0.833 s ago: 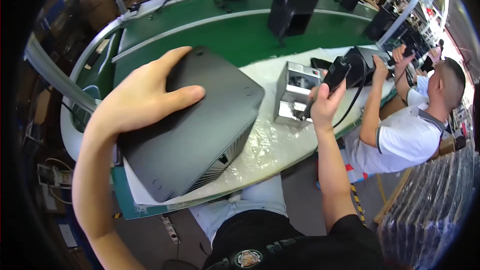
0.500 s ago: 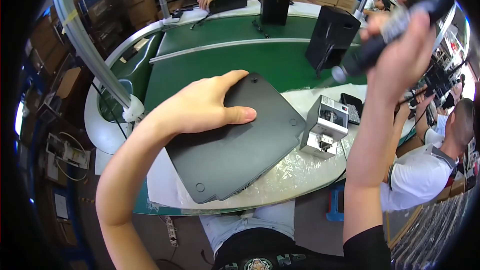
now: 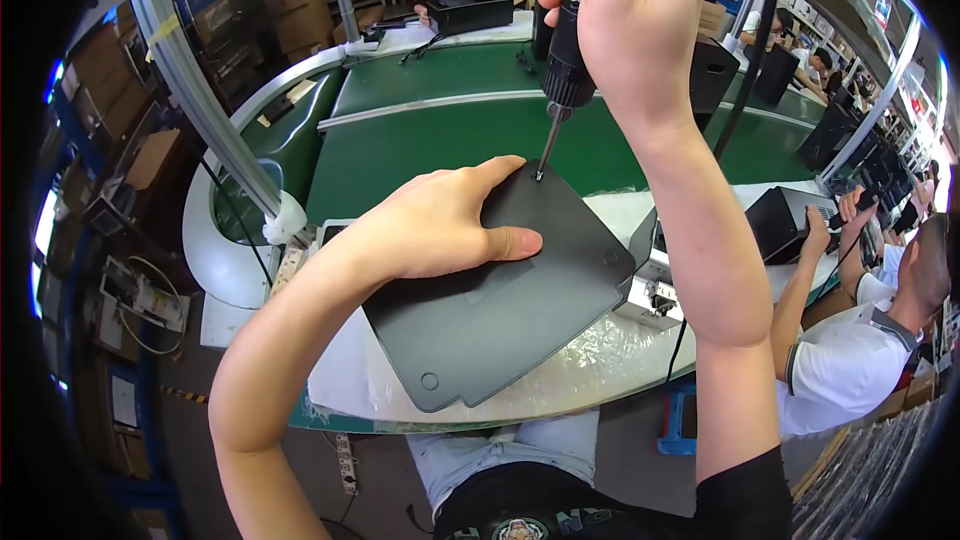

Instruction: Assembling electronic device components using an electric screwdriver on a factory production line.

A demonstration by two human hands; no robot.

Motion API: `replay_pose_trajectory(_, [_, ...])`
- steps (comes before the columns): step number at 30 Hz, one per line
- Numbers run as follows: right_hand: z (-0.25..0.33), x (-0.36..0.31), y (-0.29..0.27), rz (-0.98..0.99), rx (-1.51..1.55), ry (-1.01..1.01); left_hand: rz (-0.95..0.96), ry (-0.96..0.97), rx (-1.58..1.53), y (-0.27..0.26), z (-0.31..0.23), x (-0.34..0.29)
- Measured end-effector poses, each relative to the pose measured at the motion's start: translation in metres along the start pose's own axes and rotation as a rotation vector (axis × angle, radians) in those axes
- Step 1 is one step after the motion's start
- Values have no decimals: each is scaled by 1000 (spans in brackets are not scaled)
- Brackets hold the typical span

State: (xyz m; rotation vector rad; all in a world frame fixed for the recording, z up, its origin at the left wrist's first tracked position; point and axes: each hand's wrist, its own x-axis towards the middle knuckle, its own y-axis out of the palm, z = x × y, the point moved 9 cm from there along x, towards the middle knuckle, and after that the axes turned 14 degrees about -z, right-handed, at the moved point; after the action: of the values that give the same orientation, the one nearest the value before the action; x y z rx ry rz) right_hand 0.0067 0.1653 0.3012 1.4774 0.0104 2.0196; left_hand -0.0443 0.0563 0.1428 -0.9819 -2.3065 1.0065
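A dark grey flat-faced casing (image 3: 480,320) lies tilted on the workbench, with round marks near its corners. My left hand (image 3: 440,225) grips it at the upper left edge, thumb pressed on the face and fingers reaching over the side. In my raised right hand (image 3: 640,20) is a black power screwdriver (image 3: 568,70), pointing down. Its long bit meets a screw (image 3: 539,176) at the casing's far corner. Part of the screwdriver's upper body lies beyond the frame. Partly hidden behind my right forearm, a silver-grey metal device (image 3: 650,300) stands beside the casing.
Plastic-covered white sheeting (image 3: 560,365) lies under the casing. Beyond runs a green conveyor (image 3: 430,135) with a metal rail (image 3: 400,110). A metal post (image 3: 195,80) rises at left. Co-workers sit across the belt and at right, where a person (image 3: 850,370) handles a black box (image 3: 785,220).
My right hand has swung left with the screwdriver, bringing its bit onto the corner screw. My left hand keeps its hold on the casing. The view has shifted slightly.
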Motion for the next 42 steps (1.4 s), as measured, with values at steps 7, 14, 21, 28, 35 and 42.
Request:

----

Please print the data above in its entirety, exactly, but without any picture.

0.833 s ago: 
0.500 s ago: 
now: 

Instruction: Assembling electronic device components using an electric screwdriver on a factory production line.

A demonstration by two human hands; no robot.

Motion API: `replay_pose_trajectory(_, [_, ...])`
- steps (comes before the columns): step number at 30 Hz, one per line
- Numbers run as follows: right_hand: z (-0.25..0.33), x (-0.36..0.31), y (-0.29..0.27), rz (-0.98..0.99), rx (-1.51..1.55), ry (-1.01..1.01); left_hand: rz (-0.95..0.96), ry (-0.96..0.97), rx (-1.58..1.53), y (-0.27..0.26), z (-0.31..0.23), x (-0.34..0.29)
- Measured end-effector poses, each relative to the pose measured at the motion's start: translation in metres along the start pose's own axes and rotation as a rotation vector (axis × angle, radians) in those axes
- Step 1 is one step after the motion's start
- Values have no decimals: each is scaled by 1000 (spans in brackets are not scaled)
- Brackets hold the typical span

State: (xyz m; rotation vector rad; all in a world frame fixed for the recording, z up, its origin at the left wrist's first tracked position; point and axes: each hand's wrist, its own x-axis towards the middle knuckle, its own y-axis out of the palm, z = x × y, the point moved 9 cm from there along x, towards the middle knuckle, and after that the axes turned 14 degrees about -z, right-handed, at the moved point; after the action: of the values that give the same orientation, the one nearest the value before the action; x y z rx ry rz) right_hand 0.0067 0.1653 0.3012 1.4774 0.0104 2.0196; left_hand -0.0443 0.0563 0.1428 -0.9819 -2.3065 1.0065
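A dark grey flat-faced casing (image 3: 480,320) lies tilted on the workbench, with round marks near its corners. My left hand (image 3: 440,225) grips it at the upper left edge, thumb pressed on the face and fingers reaching over the side. In my raised right hand (image 3: 640,20) is a black power screwdriver (image 3: 568,70), pointing down. Its long bit meets a screw (image 3: 539,176) at the casing's far corner. Part of the screwdriver's upper body lies beyond the frame. Partly hidden behind my right forearm, a silver-grey metal device (image 3: 650,300) stands beside the casing.
Plastic-covered white sheeting (image 3: 560,365) lies under the casing. Beyond runs a green conveyor (image 3: 430,135) with a metal rail (image 3: 400,110). A metal post (image 3: 195,80) rises at left. Co-workers sit across the belt and at right, where a person (image 3: 850,370) handles a black box (image 3: 785,220).
My right hand has swung left with the screwdriver, bringing its bit onto the corner screw. My left hand keeps its hold on the casing. The view has shifted slightly.
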Motion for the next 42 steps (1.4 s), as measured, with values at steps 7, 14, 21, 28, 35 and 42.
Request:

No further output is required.